Reproduction of part of the material below, pictures omitted: copy exactly, and only, the lines starting with the one with "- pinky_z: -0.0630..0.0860" and going on through the one with "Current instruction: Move".

(DATASET CONTENT begins)

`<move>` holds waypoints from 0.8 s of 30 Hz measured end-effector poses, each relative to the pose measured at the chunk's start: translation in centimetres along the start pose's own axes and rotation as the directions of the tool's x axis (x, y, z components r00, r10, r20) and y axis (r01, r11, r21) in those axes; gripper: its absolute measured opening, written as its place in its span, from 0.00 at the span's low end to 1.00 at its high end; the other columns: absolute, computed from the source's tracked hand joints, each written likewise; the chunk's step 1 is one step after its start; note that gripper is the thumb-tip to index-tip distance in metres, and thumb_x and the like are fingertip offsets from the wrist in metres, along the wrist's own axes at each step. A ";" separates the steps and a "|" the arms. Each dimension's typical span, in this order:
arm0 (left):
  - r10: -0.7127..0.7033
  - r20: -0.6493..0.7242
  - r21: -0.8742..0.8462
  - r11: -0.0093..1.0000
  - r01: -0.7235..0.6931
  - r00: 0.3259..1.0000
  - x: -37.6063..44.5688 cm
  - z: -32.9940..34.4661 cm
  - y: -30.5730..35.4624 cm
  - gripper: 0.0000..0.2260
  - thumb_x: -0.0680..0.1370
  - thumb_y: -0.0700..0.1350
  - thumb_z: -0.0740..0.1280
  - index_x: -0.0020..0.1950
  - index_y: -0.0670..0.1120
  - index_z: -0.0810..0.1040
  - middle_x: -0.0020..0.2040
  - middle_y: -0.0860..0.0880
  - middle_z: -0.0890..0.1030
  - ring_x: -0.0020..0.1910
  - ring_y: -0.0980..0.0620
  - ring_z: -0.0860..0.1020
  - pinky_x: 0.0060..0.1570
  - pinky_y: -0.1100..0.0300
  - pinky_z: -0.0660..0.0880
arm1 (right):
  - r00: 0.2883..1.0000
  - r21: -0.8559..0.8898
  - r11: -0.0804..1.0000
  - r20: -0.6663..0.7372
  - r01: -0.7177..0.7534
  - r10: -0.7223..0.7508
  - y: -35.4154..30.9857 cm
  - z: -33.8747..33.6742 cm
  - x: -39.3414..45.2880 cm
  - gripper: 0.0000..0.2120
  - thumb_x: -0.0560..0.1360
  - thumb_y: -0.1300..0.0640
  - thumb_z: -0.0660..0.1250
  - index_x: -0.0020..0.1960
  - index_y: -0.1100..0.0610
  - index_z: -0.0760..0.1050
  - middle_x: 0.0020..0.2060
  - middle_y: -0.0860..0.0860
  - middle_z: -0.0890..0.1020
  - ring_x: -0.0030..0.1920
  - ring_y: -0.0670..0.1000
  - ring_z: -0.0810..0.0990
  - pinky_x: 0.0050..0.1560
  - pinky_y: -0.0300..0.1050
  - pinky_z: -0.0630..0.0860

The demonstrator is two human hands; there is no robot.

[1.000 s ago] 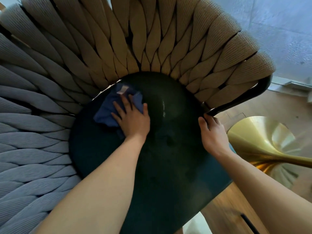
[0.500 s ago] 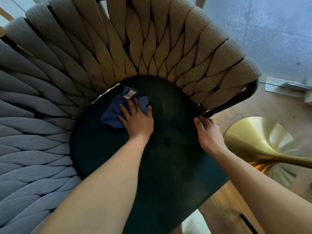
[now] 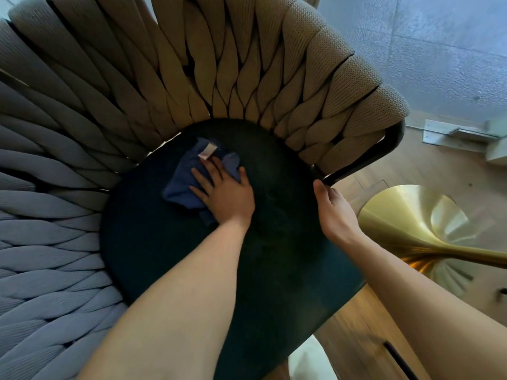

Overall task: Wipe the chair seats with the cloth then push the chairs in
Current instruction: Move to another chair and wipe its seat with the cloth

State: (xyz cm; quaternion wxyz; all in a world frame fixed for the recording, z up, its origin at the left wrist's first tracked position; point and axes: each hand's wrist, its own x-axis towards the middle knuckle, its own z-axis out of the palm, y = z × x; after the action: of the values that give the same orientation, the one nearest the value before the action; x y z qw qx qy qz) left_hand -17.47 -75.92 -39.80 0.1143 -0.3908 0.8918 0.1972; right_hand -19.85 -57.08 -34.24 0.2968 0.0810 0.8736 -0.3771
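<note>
Pressing flat with spread fingers, the left hand point(image 3: 227, 193) pins the blue cloth point(image 3: 192, 179) on the dark seat point(image 3: 288, 270) near the woven back; unwiped seat lies nearer the person, while the right hand point(image 3: 333, 212) grips the seat's right edge

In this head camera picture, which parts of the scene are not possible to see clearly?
- Part of the blue cloth: covered by the left hand pressing it on the dark seat.
- Right hand fingertips: hidden over the seat's edge, so the grip is unclear.
- Chair legs: hidden under the seat.
- Gold table base: cut by the right edge; right forearm covers part.
- Cloth's label: too small to read.
</note>
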 end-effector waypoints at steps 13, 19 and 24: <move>0.707 0.590 0.213 0.330 -0.919 0.391 1.0 -4.3 -7.4 0.28 0.80 0.56 0.53 0.78 0.57 0.47 0.75 0.58 0.38 0.76 0.53 0.36 0.73 0.54 0.34 | 0.992 -0.010 0.999 -0.117 0.035 -0.036 0.0 1.6 -1.0 0.25 0.83 0.42 0.48 0.75 0.53 0.65 0.71 0.54 0.70 0.71 0.55 0.67 0.65 0.44 0.61; 0.594 0.525 0.236 0.587 -0.775 0.610 1.9 -7.4 -13.2 0.28 0.81 0.54 0.57 0.78 0.56 0.51 0.77 0.57 0.45 0.78 0.50 0.43 0.75 0.53 0.39 | 0.986 -0.058 0.998 -0.165 0.016 -0.026 2.3 2.1 -2.4 0.26 0.82 0.42 0.49 0.74 0.55 0.65 0.70 0.54 0.71 0.70 0.56 0.67 0.71 0.55 0.64; 0.421 0.271 0.233 0.844 -0.484 0.865 -0.5 -7.6 -19.1 0.30 0.75 0.55 0.52 0.76 0.47 0.65 0.76 0.45 0.66 0.76 0.39 0.59 0.72 0.40 0.58 | 0.981 -0.140 0.990 -0.190 0.003 -0.030 4.1 2.2 -3.6 0.26 0.82 0.42 0.49 0.74 0.54 0.66 0.72 0.53 0.68 0.72 0.55 0.63 0.74 0.56 0.60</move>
State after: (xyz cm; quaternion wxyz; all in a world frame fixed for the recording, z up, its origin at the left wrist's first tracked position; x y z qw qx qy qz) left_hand -3.30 -90.73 -37.83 0.2142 -0.1239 0.9609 0.1242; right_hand -14.39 -55.44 -35.83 0.2132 0.0887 0.9229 -0.3081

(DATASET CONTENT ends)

> [REPLY TO THE TASK]
  - pinky_z: -0.0630..0.0860

The demonstrator is two human hands; there is no robot.

[1.000 s ago] 
[0.500 s ago] 
[now] 

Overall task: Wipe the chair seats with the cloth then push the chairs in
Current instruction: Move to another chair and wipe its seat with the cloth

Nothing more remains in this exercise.